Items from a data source
Segment Open

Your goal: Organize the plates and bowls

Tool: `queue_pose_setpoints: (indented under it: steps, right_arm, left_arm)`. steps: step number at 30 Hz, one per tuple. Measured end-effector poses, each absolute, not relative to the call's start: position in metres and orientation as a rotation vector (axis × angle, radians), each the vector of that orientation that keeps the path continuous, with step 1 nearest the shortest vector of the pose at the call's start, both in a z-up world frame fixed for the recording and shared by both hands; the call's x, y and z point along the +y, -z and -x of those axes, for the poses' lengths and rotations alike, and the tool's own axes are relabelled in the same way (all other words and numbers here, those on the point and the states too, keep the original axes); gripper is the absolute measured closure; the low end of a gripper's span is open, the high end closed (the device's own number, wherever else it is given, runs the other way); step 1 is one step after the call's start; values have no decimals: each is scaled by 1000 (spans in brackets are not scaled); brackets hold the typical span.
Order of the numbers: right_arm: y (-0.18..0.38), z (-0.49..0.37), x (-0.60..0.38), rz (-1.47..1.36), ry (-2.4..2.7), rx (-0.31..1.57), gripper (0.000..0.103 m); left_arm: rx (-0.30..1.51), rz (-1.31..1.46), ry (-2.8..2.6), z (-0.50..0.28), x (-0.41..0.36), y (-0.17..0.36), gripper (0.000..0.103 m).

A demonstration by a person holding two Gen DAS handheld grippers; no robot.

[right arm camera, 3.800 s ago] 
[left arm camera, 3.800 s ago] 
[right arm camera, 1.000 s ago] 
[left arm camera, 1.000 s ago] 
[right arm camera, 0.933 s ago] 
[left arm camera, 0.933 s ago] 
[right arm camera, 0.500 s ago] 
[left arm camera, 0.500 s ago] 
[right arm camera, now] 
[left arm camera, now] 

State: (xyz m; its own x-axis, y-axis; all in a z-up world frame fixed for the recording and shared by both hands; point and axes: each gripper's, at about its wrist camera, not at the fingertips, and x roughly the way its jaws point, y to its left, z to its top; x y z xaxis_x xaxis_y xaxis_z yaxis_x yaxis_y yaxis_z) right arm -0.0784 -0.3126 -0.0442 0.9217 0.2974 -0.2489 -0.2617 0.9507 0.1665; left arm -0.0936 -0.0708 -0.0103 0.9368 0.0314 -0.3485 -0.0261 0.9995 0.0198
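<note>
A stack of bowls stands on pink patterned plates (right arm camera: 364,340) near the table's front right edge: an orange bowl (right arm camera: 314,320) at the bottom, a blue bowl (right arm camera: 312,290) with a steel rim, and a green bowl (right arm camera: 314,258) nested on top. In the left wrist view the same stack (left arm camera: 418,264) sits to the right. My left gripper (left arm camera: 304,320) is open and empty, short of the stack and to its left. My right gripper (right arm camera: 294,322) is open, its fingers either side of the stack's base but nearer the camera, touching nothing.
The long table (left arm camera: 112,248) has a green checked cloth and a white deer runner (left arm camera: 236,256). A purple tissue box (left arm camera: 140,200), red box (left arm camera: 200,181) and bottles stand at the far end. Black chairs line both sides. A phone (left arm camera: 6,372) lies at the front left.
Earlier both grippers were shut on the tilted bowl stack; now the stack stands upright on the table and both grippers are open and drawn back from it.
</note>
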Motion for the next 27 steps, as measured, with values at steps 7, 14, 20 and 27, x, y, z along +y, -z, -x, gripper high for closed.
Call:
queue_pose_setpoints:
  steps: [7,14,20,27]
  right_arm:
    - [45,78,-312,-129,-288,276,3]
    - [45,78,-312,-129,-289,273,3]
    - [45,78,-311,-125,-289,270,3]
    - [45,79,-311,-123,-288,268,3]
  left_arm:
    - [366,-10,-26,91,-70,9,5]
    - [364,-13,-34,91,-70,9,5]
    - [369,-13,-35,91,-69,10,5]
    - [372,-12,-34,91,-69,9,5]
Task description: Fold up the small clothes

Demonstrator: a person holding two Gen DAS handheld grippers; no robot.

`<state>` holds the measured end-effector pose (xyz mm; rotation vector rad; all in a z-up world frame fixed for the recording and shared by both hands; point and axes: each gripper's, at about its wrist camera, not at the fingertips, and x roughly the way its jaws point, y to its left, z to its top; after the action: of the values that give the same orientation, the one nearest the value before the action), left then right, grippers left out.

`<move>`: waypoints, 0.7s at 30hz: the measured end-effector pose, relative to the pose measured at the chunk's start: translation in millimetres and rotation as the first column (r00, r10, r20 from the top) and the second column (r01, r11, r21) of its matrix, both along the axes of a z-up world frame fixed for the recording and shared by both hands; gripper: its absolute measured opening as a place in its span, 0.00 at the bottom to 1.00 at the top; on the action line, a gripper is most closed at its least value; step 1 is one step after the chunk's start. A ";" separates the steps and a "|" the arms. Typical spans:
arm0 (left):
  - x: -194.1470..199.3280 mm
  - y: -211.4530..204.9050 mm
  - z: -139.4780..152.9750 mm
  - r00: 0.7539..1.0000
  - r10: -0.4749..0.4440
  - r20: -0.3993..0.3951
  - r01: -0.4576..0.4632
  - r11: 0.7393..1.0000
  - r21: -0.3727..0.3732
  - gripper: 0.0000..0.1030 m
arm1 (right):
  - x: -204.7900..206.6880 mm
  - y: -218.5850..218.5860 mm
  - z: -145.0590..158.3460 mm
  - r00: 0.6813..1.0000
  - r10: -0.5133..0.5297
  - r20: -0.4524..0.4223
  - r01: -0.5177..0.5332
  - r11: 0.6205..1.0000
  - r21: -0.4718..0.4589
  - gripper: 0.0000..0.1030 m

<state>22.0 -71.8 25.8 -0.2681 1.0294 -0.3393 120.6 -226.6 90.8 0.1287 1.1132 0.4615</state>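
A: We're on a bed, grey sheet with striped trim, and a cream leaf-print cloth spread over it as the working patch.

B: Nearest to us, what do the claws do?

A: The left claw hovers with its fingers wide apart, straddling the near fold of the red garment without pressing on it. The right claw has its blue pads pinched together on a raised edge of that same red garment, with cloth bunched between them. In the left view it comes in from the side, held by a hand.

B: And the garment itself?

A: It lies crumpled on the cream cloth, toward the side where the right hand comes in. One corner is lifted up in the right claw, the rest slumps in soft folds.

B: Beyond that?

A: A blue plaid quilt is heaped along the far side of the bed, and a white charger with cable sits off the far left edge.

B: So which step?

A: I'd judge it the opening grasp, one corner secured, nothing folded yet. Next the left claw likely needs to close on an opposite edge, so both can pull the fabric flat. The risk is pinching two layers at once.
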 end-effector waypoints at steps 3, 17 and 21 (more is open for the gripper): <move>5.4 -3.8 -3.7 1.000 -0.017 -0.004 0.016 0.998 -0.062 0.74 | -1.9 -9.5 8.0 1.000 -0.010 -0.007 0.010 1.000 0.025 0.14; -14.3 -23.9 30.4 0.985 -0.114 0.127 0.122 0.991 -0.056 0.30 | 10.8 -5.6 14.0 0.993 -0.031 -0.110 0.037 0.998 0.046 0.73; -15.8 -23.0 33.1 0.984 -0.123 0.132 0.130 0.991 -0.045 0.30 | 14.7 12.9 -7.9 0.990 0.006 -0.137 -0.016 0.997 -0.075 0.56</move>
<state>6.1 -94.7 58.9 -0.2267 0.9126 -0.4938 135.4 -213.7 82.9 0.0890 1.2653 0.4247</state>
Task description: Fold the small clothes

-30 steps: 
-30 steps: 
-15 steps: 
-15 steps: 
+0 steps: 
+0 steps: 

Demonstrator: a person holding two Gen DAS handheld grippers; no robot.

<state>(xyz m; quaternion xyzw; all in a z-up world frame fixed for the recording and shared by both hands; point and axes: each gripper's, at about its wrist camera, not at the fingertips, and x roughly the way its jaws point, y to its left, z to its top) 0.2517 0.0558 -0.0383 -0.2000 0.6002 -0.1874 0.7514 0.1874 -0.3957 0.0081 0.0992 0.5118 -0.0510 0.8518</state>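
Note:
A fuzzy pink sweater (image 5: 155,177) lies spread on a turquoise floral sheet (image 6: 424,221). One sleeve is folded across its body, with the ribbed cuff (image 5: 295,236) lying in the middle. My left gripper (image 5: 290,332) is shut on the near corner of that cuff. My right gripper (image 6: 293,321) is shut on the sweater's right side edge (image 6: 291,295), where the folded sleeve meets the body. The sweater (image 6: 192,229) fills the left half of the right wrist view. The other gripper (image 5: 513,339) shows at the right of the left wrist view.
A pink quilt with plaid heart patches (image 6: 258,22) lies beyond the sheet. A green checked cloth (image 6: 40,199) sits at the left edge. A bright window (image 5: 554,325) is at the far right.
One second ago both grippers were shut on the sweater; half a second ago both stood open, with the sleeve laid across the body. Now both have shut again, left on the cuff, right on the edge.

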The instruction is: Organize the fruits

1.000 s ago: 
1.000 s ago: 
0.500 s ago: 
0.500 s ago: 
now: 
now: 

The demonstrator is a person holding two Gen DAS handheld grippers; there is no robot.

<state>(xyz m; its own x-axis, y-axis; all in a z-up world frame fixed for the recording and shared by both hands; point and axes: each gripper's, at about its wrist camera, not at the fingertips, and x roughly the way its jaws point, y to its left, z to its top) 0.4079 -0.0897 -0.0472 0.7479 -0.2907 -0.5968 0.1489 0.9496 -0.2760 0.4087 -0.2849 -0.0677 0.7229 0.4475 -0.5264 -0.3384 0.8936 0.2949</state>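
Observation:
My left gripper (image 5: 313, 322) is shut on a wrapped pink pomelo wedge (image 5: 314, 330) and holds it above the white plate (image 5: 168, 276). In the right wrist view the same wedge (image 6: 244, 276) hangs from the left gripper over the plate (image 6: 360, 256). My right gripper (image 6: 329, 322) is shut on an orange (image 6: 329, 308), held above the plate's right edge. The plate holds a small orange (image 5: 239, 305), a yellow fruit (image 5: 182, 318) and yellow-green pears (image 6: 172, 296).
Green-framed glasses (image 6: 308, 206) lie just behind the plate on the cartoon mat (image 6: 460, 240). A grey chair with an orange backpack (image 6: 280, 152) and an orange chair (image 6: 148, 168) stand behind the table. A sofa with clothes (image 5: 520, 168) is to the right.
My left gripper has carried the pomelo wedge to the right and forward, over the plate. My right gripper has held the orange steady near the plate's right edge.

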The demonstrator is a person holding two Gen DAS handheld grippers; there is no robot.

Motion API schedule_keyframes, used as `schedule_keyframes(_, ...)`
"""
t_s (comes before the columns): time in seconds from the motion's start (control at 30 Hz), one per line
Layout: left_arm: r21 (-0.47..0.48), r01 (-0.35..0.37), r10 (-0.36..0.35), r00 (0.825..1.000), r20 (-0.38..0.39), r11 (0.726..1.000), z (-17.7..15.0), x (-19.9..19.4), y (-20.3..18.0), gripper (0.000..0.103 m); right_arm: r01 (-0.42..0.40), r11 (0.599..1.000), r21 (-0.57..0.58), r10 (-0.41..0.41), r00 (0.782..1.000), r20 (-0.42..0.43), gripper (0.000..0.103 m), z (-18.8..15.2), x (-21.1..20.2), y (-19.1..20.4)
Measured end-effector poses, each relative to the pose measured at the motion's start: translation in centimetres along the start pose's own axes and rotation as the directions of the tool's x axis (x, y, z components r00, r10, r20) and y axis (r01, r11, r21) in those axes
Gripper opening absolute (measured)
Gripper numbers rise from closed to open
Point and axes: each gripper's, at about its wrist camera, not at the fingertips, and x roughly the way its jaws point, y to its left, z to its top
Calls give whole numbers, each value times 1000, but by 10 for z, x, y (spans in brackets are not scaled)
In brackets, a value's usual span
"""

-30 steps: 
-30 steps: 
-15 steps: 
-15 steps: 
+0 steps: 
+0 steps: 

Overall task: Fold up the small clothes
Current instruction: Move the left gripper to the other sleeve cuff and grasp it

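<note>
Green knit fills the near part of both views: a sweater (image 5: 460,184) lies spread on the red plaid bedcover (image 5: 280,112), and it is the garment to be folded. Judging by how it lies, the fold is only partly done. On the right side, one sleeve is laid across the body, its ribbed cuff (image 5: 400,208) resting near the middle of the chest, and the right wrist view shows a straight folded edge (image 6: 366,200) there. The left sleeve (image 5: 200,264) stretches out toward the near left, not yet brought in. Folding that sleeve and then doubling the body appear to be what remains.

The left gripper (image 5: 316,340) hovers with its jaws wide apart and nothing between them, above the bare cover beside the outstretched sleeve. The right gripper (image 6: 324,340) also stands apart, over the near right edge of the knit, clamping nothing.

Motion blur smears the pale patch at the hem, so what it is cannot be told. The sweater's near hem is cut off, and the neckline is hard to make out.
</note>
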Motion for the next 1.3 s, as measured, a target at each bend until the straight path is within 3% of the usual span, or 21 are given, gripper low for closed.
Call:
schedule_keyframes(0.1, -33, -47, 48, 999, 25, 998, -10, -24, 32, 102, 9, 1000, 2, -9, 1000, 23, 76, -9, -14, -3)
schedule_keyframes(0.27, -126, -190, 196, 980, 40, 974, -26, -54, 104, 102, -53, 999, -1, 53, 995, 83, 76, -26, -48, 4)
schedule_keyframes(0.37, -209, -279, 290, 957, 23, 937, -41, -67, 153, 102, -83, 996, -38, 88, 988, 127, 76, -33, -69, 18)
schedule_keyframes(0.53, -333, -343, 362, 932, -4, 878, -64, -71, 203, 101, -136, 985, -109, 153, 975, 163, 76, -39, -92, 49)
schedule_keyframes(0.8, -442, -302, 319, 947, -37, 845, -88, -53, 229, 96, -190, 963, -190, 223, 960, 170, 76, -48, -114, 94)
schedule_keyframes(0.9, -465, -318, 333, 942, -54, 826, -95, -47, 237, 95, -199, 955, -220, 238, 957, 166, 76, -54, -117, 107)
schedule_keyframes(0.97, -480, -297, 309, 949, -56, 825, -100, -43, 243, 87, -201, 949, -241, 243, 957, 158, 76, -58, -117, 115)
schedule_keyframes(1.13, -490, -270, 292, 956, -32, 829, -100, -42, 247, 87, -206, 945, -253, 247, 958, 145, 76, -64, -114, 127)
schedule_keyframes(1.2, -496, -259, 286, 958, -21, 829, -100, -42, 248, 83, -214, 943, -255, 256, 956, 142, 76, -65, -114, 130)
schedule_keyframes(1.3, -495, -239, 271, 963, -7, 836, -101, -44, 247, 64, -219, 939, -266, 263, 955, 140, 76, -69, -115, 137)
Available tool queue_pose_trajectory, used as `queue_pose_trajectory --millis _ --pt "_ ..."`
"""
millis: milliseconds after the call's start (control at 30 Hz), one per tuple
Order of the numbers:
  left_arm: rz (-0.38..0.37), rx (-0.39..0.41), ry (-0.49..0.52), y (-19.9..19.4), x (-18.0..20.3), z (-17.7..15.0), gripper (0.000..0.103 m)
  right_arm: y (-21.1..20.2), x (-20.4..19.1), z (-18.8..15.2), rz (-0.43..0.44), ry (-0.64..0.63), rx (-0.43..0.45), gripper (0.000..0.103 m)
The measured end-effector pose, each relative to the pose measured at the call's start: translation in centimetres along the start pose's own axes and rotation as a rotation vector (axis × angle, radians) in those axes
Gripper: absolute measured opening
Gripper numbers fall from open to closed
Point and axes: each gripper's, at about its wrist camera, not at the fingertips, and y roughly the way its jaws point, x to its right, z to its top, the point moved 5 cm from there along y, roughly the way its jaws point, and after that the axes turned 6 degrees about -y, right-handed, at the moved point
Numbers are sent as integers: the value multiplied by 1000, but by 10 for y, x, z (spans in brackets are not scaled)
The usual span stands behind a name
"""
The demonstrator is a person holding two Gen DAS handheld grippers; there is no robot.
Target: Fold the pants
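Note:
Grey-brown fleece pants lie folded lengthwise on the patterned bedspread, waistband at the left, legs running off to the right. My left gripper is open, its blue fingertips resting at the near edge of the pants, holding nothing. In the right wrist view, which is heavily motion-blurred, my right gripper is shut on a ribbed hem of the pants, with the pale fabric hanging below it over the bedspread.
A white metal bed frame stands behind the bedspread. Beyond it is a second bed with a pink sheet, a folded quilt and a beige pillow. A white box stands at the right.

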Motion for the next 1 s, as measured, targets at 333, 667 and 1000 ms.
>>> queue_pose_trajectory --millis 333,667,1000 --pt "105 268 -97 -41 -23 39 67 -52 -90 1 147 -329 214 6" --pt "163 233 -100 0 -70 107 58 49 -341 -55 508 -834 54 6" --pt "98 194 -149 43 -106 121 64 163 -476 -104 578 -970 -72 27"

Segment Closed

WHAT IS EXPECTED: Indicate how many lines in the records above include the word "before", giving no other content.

OUTPUT: 2